[Exercise directions] Of the entries below, return exactly those lines that fall between the one containing "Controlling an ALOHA" and the one containing "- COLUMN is", the two end lines included.

[Extracted entries]
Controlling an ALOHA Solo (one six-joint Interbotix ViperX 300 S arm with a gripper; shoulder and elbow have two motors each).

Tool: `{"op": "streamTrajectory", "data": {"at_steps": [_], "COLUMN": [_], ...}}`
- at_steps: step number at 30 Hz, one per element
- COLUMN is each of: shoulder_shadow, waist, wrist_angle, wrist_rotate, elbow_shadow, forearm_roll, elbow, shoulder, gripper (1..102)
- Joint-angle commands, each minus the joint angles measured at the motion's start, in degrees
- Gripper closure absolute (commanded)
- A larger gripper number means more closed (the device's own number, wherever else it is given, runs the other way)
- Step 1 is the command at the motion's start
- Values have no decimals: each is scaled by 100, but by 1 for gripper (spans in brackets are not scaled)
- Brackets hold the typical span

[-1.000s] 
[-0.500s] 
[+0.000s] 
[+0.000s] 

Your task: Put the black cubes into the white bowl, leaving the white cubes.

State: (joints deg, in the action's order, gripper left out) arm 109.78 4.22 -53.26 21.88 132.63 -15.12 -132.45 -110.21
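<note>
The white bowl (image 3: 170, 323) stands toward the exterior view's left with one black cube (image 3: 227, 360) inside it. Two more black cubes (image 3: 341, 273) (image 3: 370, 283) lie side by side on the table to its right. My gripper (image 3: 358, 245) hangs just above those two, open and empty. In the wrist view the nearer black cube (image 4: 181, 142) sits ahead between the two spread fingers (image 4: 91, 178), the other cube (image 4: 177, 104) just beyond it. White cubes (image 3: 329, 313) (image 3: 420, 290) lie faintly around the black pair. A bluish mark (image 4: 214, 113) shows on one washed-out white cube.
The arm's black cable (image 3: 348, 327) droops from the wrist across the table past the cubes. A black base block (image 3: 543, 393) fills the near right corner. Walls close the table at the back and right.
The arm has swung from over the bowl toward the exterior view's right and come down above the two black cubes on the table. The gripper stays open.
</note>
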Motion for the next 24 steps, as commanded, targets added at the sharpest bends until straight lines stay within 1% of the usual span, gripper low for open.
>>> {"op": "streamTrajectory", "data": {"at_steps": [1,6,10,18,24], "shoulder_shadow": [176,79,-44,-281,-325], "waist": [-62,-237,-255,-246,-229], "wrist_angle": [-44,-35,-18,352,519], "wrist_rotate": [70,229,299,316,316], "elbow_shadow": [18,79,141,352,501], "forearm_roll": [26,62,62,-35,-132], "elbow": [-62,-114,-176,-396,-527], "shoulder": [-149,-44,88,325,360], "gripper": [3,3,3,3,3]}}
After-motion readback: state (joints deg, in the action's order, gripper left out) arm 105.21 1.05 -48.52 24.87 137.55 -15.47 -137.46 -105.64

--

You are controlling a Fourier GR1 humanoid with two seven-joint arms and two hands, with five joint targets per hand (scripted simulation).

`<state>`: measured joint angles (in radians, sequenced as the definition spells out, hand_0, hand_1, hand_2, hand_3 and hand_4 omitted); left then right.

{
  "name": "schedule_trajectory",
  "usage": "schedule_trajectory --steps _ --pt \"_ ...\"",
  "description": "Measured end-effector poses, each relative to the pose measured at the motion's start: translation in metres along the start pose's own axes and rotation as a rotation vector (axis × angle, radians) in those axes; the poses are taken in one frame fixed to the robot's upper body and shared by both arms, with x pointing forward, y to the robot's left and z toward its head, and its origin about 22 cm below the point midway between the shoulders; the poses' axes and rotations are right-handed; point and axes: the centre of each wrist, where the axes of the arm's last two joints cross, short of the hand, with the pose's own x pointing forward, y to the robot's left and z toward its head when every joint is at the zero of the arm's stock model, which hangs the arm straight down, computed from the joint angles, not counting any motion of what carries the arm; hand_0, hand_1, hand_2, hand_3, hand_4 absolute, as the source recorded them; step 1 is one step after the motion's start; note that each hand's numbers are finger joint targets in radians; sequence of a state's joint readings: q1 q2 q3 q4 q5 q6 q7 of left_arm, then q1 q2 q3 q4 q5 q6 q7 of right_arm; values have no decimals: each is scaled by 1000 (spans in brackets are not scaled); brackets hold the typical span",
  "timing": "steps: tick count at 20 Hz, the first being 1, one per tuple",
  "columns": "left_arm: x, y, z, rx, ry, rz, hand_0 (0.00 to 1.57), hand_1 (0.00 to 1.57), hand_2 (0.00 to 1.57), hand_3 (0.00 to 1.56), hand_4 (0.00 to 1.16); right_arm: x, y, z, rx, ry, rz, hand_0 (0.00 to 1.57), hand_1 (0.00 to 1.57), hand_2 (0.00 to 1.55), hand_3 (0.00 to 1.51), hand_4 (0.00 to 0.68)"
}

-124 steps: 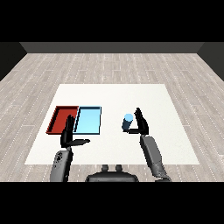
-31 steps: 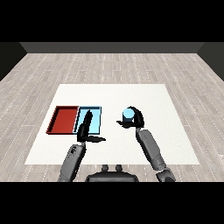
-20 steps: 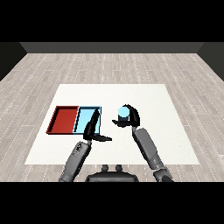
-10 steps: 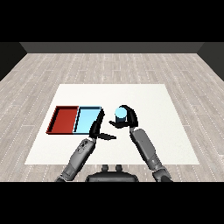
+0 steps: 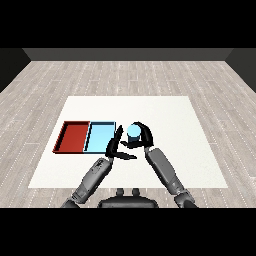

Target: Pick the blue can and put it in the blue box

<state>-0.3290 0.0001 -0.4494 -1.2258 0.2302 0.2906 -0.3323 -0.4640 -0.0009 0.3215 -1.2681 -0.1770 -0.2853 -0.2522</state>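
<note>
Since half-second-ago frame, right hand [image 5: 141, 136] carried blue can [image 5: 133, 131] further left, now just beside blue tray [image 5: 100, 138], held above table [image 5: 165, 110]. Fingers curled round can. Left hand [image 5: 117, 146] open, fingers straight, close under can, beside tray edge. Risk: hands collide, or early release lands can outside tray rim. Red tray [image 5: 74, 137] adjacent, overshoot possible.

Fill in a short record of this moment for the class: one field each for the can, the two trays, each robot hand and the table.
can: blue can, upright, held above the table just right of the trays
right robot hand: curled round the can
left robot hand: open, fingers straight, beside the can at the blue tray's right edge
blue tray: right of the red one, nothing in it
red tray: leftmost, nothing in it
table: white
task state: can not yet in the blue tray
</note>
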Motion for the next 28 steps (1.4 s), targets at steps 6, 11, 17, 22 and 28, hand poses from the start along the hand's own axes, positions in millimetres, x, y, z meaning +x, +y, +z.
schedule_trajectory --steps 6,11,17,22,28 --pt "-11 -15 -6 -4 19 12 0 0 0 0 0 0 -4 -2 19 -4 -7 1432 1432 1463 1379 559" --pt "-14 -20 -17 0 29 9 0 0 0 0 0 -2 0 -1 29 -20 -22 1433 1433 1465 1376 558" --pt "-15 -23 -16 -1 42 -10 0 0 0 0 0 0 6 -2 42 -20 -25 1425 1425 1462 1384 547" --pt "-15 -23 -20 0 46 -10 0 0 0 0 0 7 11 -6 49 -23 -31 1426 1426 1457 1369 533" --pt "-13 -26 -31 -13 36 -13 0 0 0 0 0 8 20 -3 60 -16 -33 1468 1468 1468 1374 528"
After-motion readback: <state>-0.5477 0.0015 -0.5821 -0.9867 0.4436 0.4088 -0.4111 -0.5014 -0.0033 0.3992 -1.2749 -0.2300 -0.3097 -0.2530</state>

[Answer to this exercise]
Controlling an ALOHA Solo (one six-joint Interbotix ViperX 300 S arm with a gripper; shoulder and elbow have two motors each).

Tool: `{"op": "streamTrajectory", "data": {"at_steps": [_], "COLUMN": [_], ...}}`
- at_steps: step number at 30 Hz, one per element
- COLUMN is each of: shoulder_shadow, waist, wrist_angle, wrist_rotate, elbow_shadow, forearm_roll, elbow, shoulder, gripper (1..102)

There is nothing further to add to the answer.